■ What you are asked to do: Starting with the first line of the data that follows, transcribe every line verbatim until the line containing "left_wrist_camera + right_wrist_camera" has been transcribed.

■ Information supplied:
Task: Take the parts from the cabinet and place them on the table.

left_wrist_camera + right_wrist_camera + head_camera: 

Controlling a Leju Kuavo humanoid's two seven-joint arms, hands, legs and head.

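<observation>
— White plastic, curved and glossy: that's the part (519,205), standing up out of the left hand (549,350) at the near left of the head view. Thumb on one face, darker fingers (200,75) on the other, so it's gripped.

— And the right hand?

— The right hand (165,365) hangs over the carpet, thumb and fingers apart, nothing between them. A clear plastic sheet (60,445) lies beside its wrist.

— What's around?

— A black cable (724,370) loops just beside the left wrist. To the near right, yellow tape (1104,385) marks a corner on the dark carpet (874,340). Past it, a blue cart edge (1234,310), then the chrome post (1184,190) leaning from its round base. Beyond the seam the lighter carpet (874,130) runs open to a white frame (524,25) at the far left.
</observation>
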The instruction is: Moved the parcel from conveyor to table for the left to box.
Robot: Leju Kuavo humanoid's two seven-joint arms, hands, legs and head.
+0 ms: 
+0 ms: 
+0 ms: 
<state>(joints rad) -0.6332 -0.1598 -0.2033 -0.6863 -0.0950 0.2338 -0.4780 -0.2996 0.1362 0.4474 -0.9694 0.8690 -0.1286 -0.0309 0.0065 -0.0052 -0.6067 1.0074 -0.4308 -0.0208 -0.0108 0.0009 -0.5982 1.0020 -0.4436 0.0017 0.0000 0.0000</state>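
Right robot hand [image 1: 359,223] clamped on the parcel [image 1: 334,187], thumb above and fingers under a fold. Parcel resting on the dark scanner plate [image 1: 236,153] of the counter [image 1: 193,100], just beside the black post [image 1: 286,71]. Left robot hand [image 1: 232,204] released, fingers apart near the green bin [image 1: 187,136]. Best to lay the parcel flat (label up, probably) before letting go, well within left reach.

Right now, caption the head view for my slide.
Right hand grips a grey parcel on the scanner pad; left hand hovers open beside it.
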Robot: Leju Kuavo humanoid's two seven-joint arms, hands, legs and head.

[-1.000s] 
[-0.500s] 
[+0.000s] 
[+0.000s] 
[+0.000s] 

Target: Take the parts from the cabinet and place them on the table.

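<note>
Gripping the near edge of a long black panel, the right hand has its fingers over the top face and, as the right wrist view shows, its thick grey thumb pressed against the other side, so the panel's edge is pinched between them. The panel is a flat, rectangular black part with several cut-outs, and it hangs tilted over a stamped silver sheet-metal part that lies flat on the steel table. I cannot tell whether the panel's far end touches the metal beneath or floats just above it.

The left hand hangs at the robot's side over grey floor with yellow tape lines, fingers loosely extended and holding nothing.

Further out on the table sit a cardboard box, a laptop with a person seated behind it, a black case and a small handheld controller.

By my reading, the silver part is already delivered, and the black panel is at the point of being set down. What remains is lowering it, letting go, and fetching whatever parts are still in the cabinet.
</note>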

■ The completed task:
Task: Take the parts from the cabinet and place them on the table.

left_wrist_camera + right_wrist_camera + head_camera: 

Nothing else remains for this exercise.